With an increased amount of serotonin going to the brain, you may find yourself feeling happier.
How “Bad” Food Can Make You Feel Bad
Harvard explored the role unhealthy foods can play in negatively impacting your mood. Many Americans consume a “western” diet, as opposed to a Mediterranean diet that tends to be higher in vegetables, fruits, and seafood with minimal lean meats and dairy. Mediterranean diets also include less processed foods and sugars. It is estimated that those that consume a Mediterranean diet have a 25% to 35% lower risk of depression.
It is believed that when the brain is deprived of good nutrition there is an increased risk of damage to brain tissue.
Start Your Day Off Right
Breakfast’s role in our diets has been debated due to the benefits of intermittent fasting and time-restricted eating. The bottom line is most people do not eat a healthy breakfast that is rich in fiber, protein, and whole grains.
A healthy breakfast has been connected to decreased levels of fatigue (as opposed to the burnout associated with sugary breakfasts) and decreased anxiety throughout the day.

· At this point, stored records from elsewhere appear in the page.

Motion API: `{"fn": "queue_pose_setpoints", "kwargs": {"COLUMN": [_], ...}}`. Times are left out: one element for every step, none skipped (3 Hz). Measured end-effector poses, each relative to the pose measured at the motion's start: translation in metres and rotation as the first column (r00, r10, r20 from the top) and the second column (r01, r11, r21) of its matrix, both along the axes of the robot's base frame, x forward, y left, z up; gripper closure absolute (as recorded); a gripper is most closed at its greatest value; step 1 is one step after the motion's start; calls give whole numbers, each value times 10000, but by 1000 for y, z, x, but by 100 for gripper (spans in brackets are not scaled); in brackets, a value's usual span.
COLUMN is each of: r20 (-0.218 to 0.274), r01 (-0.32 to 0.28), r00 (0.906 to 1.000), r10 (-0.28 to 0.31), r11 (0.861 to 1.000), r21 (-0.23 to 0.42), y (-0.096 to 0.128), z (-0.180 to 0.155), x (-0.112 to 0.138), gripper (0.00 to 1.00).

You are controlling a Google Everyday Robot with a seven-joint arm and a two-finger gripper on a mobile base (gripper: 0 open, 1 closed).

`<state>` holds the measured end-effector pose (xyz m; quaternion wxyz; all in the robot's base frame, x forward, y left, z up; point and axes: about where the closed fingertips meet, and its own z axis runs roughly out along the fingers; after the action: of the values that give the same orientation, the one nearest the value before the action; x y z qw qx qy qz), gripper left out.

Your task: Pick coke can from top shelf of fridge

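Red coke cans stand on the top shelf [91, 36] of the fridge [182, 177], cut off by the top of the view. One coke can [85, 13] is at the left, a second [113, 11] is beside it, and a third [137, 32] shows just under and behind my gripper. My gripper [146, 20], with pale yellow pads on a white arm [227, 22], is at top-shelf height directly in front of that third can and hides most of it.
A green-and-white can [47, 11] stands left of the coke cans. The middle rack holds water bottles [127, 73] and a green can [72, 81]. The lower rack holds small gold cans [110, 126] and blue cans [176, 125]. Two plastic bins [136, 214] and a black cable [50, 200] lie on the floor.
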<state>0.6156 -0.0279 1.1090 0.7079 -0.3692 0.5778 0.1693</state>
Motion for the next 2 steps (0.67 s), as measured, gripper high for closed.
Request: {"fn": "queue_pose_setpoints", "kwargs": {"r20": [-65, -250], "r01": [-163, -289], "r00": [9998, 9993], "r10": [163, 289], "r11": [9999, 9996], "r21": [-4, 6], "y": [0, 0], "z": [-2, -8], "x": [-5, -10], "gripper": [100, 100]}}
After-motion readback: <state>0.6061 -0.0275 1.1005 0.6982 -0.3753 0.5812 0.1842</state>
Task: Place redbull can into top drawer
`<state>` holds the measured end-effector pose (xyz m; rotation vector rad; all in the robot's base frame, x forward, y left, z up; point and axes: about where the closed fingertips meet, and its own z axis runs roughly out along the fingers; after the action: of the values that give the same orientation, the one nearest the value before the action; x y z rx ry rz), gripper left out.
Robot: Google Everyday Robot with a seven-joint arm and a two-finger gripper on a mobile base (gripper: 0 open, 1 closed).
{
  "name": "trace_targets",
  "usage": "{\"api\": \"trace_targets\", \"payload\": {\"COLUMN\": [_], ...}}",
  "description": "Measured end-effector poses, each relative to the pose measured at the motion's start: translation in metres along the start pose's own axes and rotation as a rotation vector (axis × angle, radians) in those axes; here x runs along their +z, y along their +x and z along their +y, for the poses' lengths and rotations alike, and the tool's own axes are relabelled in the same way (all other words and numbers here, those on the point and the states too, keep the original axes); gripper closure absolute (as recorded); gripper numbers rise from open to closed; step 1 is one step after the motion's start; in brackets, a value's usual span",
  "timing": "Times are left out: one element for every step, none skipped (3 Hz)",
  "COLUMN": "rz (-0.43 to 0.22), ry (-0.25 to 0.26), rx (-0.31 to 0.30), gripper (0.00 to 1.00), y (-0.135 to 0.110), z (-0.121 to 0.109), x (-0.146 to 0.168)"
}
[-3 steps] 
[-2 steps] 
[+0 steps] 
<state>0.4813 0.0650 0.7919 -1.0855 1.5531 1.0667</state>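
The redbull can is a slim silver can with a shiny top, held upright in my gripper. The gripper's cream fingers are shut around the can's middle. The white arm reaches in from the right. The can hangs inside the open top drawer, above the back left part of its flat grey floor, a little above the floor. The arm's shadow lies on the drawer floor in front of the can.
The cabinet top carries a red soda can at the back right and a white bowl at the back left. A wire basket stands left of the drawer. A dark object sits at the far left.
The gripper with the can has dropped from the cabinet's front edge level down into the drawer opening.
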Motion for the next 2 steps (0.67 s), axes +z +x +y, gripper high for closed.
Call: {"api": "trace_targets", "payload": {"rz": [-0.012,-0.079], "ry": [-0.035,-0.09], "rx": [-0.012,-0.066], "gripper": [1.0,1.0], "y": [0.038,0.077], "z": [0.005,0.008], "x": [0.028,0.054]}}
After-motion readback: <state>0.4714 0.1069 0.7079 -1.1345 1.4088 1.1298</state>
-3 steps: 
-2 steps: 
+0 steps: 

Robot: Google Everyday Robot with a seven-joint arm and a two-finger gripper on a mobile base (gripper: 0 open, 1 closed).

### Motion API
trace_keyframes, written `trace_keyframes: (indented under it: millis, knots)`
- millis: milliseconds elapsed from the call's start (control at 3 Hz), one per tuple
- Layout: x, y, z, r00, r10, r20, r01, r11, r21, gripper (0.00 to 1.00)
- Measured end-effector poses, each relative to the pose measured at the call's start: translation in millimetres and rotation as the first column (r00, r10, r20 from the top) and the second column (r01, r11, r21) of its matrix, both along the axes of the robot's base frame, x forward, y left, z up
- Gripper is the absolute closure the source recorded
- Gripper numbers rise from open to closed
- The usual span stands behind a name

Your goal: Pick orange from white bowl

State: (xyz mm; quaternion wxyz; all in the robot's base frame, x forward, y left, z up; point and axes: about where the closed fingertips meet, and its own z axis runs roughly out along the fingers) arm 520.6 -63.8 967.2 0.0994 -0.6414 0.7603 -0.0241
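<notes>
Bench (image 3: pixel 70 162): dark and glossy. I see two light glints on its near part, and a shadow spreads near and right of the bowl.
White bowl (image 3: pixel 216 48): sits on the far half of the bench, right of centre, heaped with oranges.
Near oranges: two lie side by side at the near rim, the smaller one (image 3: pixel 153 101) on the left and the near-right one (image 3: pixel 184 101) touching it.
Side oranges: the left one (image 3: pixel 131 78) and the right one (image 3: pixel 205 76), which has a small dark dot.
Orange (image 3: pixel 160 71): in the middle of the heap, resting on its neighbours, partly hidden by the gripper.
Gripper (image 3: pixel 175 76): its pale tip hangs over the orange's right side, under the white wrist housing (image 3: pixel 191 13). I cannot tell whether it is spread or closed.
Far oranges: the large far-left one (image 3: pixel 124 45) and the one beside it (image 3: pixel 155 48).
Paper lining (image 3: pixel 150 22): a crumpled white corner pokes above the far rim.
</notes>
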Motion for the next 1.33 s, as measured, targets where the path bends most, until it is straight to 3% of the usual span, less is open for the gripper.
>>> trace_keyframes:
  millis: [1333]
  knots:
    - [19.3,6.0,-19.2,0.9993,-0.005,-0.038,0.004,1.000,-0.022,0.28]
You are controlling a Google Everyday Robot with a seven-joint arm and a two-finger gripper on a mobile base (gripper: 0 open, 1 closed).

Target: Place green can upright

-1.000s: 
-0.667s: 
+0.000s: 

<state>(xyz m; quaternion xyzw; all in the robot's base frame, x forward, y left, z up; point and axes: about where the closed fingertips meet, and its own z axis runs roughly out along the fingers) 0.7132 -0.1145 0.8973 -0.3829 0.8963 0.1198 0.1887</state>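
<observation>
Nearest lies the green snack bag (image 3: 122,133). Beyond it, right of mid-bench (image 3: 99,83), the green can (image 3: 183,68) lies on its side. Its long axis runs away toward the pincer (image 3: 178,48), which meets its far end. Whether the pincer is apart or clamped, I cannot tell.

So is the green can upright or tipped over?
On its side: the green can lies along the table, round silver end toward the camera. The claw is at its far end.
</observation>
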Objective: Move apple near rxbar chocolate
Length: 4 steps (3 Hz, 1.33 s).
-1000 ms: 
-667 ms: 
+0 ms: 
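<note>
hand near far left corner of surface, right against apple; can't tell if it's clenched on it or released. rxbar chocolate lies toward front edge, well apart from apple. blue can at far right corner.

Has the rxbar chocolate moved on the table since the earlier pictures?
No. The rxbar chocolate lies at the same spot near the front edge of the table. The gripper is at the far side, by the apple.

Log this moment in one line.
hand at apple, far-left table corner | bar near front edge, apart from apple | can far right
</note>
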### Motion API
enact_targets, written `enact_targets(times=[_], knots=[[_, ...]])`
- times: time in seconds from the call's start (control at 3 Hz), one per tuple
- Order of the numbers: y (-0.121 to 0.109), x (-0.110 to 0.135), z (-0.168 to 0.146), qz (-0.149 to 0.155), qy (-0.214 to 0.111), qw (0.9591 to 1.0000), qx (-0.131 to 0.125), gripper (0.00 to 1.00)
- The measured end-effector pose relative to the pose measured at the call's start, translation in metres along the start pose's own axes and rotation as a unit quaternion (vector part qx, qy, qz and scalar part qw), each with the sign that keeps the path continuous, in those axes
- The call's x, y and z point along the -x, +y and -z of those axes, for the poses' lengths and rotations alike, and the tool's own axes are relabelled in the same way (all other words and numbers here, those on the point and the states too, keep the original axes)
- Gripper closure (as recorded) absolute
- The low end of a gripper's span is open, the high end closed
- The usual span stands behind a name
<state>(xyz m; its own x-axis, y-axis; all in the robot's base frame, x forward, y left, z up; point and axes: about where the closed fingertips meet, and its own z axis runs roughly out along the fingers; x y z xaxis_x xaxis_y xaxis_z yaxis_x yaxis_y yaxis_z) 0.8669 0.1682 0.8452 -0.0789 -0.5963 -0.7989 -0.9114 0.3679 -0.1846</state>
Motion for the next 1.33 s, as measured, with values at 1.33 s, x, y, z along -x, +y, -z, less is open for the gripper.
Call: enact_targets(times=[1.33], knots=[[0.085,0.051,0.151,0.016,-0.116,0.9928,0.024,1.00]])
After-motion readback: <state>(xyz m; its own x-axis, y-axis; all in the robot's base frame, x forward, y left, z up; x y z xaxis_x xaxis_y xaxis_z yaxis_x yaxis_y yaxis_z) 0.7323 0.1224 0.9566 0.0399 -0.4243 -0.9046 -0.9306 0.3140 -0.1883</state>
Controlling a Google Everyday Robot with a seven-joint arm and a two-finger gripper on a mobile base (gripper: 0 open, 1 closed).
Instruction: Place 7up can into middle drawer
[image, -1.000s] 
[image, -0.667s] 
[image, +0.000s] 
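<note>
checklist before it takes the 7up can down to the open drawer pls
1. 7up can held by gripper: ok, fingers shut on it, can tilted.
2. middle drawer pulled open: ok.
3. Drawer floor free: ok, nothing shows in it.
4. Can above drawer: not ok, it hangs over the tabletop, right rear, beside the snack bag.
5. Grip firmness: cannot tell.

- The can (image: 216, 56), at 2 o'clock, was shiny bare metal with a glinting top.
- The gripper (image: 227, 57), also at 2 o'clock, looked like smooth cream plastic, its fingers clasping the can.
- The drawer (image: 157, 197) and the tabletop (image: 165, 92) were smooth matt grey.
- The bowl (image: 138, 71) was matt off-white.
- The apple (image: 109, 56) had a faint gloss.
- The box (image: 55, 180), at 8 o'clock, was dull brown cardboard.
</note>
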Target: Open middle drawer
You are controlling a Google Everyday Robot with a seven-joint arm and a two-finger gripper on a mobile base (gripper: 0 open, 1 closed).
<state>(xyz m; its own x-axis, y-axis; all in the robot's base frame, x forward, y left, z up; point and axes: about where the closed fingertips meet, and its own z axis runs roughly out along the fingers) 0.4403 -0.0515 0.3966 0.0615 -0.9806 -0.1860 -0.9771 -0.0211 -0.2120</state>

Critical for helping you build strong bones, Vitamin D is most commonly sourced from the sun or fortified foods. Because of seasonal changes, many individuals may receive more vitamin D from sunlight in the summer months, compared to the winter. As a result, researchers from the University of Toronto reported that cases of depression shifted in accordance with the weather over the course of a year.
The Perfect Combination?
Cleveland Clinic identifies the best meal to boost your mood is one that has “complex carbohydrates with lean proteins and colorful produce.” Protein has been linked to increased dopamine levels in the brain, which influence your mood. Fruits and vegetables on the other hand, which are always beneficial, have been shown to increase happiness based on a study from over 12,000 Australian adults.